I wear my mood. It hangs, swinging in my wardrobe, waving at me. Pick me. Pick me. But no, you're not my mood today. You are so yesterday.
Yesterday was dark and threatening. Prickly. A stiff collared jacket, crisp sleeves and polished shoes. A subtle hint of colour from a scarf to soften the edges but not disguising the armour I wore to protect me from the day. My indigo jeans, trusted and reliable, fresh from the laundry, were slightly too tight on my waist, pinching. An unneccessary black leather belt brought it all together, drew me in and gave my mood the structure it needed to be complete.
Today is bright, shiny and hot, with promises of enthusiasm to carry me through the day. Today I can pick my jeans off the floor, shake them out and know that the waist has stretched and will let me breathe freely. A purple shirt confidently wraps it's arms around me, while a dash of silver birkenstocks are playful around my toes. I am ready. No fuss and certainly no iron.

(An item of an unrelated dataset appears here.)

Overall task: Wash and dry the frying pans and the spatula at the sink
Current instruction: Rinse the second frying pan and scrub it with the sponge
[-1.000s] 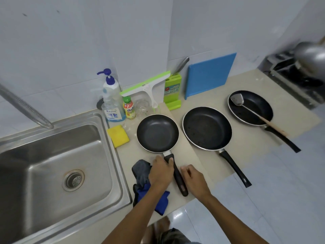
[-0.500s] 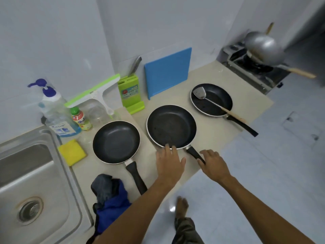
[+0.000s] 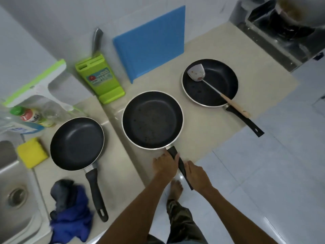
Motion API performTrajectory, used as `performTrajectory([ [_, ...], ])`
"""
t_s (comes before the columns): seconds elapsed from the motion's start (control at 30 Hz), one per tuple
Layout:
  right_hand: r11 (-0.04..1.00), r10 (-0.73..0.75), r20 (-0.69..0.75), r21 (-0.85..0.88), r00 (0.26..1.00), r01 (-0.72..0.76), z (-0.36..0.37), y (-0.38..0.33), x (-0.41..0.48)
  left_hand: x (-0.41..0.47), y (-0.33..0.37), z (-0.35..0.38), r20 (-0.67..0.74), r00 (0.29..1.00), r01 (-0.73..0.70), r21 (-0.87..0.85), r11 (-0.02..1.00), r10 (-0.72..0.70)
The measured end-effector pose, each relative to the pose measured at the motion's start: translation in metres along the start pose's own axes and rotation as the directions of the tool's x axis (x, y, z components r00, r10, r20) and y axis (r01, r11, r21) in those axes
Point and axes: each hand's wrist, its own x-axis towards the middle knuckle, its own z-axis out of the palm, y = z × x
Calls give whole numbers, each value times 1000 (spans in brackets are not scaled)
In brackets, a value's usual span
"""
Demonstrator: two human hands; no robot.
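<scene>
Three black frying pans stand in a row on the beige counter. The left pan [image 3: 77,143] is beside the sink [image 3: 15,205]. The middle pan [image 3: 152,119] has its handle sticking out over the counter edge. My left hand [image 3: 166,165] grips that handle near the pan, and my right hand [image 3: 197,175] grips it further down. The right pan [image 3: 210,82] carries a metal spatula [image 3: 218,91] with a wooden handle, its blade resting on the far rim.
A yellow sponge [image 3: 32,152] and soap bottles [image 3: 26,120] lie by the sink. A blue cloth [image 3: 70,219] is bunched at the counter front. A green knife block [image 3: 99,78], blue cutting board [image 3: 151,43] and squeegee [image 3: 35,83] line the wall. The stove [image 3: 281,32] is far right.
My hands left the left pan's handle and moved right. Half a second ago my left hand lay flat by the middle pan; now both hands hold its handle. The view shifted right.
</scene>
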Motion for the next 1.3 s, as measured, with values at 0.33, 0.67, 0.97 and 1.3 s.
performTrajectory([
  [0.33,917,185,129,334,974,-219,12,-12,5,30,31,8,505,828,528,-848,39,-243],
  [0.67,978,108,-127,192,986,-82,13,-26,-39,-10,35,-8,501,846,487,-866,-117,-185],
  [0.97,955,78,-374,295,924,38,37,-66,-119,-89,0,-37,376,926,376,-925,-61,-3],
  [1.3,945,-57,-466,260,883,198,144,-152,-238,-207,-146,-51,159,986,162,-984,-67,48],
])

Tomorrow? I've checked the forecast but these things are so unpredictable. I am hoping for a hazy softness so I can wear my jeans just one more day, improved with wear. Tomorrow I would like a mood that I am not afraid to share, one that will raise the corners of my mouth into a half smile. A simple long t-shirt will drape catching at my hips perfectly and my suede converse trainers will be fluid, flexible and perfect to tread softly through the day. No footprints tomorrow, just a breeze and a few passing shadows.
Whichever mood is dealt, I will wear it with my indigo jeans. I will not hide it at the back of the wardrobe because that is where mistakes are hidden, tags still attached. I will not hide behind a fake outfit, because it will only confuse who I am today and limit my potential.
But my trusted jeans, that adapt so perfectly, are me, so me.
P.S. I'm hoping for a high heels day soon.